[Saved entries]

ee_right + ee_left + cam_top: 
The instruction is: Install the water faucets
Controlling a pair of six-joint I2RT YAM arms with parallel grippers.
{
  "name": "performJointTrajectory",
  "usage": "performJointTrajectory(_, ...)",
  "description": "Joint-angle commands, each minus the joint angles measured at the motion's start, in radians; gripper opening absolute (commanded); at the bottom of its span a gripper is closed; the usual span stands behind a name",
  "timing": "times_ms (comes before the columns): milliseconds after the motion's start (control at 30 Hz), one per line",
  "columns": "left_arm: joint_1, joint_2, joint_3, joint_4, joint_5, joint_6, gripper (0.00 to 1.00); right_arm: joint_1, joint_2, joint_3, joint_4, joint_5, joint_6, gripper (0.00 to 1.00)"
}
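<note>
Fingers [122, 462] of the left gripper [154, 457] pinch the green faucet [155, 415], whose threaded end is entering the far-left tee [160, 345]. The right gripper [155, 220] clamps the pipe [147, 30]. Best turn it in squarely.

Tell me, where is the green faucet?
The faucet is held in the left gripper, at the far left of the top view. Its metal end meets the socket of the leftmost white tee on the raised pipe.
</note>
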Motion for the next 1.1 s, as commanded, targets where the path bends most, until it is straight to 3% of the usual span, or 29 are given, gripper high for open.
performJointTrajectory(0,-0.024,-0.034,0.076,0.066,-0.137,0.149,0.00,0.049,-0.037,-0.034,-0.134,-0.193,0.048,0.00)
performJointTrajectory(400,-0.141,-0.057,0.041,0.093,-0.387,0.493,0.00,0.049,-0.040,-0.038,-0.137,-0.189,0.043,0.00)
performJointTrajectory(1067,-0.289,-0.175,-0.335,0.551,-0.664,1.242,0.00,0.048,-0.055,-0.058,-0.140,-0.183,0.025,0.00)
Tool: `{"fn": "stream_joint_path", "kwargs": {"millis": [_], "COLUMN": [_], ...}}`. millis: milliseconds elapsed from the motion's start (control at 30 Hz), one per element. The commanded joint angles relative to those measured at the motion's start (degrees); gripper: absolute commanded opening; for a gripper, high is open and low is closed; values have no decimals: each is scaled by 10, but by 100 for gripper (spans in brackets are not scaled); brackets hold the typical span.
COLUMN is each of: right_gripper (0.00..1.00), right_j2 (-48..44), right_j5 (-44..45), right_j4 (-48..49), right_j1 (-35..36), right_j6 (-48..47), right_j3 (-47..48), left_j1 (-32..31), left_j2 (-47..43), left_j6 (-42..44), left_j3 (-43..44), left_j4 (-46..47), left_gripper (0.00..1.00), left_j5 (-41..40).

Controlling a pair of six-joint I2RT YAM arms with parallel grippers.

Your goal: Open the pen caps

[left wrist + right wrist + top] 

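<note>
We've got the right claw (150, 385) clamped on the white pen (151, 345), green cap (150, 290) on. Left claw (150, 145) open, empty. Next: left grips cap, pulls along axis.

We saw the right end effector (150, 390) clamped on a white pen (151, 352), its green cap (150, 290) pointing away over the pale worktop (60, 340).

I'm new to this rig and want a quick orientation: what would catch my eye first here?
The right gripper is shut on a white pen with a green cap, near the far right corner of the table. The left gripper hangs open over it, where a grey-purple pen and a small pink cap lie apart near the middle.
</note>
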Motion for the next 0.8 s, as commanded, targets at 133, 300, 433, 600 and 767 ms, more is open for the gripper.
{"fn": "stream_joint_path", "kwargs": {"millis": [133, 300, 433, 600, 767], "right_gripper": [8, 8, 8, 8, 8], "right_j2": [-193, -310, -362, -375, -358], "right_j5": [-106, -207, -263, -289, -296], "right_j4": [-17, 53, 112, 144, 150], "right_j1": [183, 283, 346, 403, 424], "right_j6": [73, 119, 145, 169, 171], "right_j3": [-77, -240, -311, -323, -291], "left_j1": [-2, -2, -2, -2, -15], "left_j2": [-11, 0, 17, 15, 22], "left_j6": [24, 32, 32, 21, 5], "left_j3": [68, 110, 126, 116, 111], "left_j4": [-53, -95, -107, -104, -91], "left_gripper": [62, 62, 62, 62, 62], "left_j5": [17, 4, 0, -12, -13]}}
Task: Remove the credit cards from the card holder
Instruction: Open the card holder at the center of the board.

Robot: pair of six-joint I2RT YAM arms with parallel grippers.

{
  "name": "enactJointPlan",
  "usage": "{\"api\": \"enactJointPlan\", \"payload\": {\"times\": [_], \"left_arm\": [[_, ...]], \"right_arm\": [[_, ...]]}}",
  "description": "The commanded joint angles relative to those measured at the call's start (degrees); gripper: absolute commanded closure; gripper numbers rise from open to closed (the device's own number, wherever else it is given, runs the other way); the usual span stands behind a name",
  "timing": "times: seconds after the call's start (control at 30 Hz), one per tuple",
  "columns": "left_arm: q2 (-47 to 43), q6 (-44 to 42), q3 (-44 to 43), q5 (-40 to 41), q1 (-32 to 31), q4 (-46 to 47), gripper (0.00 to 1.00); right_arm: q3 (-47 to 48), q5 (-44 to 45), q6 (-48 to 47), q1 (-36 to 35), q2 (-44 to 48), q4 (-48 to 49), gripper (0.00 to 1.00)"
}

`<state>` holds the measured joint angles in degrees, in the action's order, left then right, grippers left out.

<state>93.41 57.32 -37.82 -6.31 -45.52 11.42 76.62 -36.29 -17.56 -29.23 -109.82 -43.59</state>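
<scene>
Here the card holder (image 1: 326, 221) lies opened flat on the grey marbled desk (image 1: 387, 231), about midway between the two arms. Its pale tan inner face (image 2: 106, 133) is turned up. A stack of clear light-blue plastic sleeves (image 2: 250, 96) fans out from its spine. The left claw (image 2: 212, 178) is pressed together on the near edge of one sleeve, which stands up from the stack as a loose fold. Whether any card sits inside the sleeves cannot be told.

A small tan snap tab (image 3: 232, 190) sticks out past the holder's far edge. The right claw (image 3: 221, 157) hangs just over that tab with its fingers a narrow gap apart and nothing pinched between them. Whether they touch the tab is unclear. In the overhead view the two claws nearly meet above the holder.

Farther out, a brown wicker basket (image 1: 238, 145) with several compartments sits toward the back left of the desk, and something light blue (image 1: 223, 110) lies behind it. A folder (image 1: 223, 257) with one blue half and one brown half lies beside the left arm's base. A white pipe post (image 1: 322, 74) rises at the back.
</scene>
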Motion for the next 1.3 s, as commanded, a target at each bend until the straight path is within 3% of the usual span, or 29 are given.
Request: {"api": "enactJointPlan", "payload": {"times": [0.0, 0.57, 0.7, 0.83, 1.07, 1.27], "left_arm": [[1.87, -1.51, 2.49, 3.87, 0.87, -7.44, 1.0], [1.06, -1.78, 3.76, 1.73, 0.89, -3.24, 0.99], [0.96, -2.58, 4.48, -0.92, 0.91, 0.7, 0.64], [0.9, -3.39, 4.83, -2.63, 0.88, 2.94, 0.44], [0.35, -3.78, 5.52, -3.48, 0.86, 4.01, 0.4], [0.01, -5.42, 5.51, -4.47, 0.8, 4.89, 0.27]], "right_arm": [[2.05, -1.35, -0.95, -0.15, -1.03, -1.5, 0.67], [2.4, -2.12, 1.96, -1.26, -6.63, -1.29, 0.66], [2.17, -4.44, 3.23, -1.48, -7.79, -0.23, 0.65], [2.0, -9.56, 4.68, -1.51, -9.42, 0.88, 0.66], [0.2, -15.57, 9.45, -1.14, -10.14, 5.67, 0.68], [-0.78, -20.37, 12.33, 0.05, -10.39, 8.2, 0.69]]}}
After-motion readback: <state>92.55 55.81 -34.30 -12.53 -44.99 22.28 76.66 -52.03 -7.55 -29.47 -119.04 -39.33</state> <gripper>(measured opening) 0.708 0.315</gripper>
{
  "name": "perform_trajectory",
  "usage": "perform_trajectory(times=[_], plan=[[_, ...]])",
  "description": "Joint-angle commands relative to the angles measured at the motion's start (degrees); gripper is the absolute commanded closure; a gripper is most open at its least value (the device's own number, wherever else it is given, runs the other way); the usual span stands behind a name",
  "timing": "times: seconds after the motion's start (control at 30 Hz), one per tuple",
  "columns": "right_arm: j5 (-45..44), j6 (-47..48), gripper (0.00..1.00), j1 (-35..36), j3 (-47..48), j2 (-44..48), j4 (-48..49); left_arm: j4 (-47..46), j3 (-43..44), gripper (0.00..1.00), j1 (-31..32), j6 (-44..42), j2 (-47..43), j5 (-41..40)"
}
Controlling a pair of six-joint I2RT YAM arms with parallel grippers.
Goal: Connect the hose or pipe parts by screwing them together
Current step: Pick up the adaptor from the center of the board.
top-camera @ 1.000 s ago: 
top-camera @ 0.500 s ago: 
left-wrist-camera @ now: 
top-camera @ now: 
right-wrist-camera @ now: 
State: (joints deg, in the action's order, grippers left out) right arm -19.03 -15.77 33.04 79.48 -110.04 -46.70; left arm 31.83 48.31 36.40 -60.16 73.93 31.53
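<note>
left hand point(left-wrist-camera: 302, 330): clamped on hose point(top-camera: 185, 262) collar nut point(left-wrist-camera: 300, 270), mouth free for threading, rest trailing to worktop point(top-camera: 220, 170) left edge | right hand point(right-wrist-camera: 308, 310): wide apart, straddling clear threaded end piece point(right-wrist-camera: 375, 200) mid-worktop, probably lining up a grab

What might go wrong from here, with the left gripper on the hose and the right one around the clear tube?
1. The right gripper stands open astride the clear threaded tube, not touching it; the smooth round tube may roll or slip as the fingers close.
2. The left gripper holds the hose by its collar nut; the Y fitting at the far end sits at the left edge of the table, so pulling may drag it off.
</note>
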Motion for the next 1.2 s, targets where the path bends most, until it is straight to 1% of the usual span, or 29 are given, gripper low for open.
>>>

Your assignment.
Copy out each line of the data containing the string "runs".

Solution to this task.
  "description": "The commanded joint angles relative to those measured at the call's start (degrees); gripper: absolute commanded closure; gripper numbers rise from open to closed (the device's own number, wherever else it is given, runs the other way); the usual span stands behind a name",
  "description": "Joint-angle commands relative to the angles measured at the motion's start (degrees); gripper is the absolute commanded closure; a gripper is most open at its least value (the device's own number, wherever else it is given, runs the other way); the usual span stands behind a name",

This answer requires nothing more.